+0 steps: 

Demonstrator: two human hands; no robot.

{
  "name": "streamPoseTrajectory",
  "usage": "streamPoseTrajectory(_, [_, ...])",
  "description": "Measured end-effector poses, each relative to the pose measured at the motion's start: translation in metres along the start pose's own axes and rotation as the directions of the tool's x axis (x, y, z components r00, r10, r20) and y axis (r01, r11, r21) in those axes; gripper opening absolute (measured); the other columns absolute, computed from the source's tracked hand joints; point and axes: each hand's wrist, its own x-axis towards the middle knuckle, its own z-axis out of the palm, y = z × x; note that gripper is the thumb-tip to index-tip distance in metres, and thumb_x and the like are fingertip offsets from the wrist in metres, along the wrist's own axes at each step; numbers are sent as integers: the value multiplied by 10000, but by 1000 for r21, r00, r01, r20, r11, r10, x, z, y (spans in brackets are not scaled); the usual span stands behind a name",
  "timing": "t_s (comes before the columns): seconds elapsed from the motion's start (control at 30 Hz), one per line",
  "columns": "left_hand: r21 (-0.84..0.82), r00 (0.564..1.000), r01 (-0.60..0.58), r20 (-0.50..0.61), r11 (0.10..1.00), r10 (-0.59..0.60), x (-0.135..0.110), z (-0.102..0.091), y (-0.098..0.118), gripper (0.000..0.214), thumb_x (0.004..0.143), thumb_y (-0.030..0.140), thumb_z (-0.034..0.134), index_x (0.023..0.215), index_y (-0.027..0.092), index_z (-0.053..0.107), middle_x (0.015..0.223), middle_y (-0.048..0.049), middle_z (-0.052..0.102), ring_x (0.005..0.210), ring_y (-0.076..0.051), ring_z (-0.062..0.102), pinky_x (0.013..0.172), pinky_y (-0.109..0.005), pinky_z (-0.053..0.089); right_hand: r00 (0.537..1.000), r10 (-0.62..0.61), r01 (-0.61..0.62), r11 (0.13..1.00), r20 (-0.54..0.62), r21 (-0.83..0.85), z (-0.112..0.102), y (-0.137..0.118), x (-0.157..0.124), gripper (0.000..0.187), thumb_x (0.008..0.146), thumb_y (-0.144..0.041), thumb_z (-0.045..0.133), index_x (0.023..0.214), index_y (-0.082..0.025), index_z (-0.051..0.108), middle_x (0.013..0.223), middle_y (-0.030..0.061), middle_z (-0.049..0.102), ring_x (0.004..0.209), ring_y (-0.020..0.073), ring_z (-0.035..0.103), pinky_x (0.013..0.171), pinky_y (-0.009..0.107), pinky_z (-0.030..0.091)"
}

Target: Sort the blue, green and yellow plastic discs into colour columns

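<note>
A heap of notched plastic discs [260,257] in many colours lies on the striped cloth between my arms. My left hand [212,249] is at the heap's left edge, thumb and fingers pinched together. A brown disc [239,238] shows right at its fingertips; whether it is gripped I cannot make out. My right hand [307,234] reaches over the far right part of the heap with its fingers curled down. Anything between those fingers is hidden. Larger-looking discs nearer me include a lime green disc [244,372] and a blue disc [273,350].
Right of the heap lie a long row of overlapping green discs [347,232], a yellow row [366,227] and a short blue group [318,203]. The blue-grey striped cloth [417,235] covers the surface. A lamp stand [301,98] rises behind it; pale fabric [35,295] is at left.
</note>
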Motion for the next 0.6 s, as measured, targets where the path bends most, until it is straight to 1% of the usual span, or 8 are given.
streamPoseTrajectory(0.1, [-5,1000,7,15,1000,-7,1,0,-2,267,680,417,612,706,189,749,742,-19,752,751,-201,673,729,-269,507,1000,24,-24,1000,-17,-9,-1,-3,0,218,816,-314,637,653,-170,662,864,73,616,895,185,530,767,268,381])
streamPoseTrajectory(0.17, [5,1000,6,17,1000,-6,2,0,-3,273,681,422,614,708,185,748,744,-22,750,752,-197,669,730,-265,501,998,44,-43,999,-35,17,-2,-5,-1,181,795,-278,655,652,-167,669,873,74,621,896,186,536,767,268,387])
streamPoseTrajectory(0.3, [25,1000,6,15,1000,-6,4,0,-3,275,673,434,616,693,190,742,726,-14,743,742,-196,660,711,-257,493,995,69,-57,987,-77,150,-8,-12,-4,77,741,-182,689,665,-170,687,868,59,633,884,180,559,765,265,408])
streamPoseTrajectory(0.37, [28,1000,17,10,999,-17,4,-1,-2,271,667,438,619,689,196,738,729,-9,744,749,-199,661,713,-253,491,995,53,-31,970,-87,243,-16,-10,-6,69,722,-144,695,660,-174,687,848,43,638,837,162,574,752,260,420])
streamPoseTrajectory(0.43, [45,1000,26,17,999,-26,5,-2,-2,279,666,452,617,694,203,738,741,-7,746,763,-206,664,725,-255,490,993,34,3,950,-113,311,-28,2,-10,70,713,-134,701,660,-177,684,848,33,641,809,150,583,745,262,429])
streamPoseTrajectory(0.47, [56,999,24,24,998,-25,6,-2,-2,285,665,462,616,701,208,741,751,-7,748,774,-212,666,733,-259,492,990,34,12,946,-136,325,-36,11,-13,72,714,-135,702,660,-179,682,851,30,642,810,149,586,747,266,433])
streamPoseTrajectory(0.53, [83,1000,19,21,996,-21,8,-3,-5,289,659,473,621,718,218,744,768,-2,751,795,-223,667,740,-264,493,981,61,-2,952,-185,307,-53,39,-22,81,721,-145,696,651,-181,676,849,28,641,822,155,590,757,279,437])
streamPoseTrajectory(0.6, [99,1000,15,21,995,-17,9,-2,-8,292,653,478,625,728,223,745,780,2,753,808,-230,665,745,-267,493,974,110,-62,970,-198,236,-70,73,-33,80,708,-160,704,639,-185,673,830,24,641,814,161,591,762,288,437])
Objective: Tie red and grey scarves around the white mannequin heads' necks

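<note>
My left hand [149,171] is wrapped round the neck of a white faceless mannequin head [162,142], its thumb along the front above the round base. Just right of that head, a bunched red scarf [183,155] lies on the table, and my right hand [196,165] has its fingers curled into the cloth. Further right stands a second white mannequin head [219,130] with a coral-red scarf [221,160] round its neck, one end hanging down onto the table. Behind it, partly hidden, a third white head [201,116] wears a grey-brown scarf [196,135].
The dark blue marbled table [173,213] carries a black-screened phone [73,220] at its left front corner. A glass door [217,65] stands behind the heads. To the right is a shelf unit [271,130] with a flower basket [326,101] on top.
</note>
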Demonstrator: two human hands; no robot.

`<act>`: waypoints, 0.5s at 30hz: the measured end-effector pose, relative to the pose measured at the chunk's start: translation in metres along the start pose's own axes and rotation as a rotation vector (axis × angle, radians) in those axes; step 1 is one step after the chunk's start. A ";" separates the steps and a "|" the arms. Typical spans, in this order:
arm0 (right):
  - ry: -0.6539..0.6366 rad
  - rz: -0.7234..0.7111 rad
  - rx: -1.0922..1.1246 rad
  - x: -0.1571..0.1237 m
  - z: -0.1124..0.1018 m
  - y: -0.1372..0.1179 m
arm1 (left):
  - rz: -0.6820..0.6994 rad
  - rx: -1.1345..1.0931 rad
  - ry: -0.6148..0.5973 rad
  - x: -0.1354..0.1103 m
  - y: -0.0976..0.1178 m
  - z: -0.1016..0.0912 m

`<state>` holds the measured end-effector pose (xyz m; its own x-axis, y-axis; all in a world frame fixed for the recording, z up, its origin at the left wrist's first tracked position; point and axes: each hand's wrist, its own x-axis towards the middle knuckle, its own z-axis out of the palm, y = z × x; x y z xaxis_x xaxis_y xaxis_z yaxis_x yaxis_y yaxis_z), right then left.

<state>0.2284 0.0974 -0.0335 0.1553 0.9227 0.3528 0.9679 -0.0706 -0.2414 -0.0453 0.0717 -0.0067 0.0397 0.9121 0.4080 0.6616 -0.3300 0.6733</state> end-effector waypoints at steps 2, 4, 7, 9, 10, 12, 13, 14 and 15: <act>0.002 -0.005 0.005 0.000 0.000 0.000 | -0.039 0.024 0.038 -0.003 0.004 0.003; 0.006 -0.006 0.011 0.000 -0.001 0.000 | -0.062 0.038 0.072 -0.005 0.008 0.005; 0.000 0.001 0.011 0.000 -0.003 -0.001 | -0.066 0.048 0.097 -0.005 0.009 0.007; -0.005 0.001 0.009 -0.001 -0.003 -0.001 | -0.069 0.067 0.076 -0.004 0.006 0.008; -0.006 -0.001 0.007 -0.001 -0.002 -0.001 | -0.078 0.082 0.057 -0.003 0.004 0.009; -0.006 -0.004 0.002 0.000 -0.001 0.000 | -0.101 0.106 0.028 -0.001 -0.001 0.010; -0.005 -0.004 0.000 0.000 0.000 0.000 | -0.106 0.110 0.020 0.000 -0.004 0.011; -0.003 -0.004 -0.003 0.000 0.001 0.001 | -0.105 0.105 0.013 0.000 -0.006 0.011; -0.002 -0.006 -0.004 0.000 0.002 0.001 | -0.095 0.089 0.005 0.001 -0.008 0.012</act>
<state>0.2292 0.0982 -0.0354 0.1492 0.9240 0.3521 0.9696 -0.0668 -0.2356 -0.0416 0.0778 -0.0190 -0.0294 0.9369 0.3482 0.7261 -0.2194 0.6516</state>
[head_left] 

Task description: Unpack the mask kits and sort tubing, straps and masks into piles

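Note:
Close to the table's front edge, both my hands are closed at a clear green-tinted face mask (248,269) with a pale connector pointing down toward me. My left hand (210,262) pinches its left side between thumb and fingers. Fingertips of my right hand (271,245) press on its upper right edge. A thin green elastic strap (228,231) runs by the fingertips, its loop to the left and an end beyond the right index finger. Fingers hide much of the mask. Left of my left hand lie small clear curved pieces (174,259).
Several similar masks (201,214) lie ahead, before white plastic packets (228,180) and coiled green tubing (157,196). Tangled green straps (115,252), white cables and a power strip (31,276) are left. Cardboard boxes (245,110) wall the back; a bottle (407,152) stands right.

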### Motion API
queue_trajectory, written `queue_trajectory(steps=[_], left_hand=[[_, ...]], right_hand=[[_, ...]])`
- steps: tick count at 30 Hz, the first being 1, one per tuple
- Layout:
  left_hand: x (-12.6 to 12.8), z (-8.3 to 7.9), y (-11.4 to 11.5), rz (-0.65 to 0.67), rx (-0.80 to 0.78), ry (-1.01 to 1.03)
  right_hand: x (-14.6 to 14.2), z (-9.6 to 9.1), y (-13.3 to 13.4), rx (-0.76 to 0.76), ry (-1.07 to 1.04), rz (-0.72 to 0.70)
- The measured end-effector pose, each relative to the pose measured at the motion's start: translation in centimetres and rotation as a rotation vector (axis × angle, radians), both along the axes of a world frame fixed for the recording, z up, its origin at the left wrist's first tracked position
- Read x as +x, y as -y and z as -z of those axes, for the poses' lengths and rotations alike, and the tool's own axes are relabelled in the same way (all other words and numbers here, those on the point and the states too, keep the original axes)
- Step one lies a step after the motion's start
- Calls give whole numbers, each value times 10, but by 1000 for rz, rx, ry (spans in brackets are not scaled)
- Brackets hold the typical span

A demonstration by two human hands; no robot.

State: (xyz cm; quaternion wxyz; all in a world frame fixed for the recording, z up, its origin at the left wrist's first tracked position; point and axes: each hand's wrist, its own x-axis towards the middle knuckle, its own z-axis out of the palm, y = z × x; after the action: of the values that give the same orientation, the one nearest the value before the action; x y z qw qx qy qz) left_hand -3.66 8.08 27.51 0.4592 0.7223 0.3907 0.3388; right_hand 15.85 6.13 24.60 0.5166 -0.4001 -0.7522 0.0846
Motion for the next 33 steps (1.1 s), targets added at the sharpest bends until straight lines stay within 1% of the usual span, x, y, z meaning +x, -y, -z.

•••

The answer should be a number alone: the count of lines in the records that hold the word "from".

2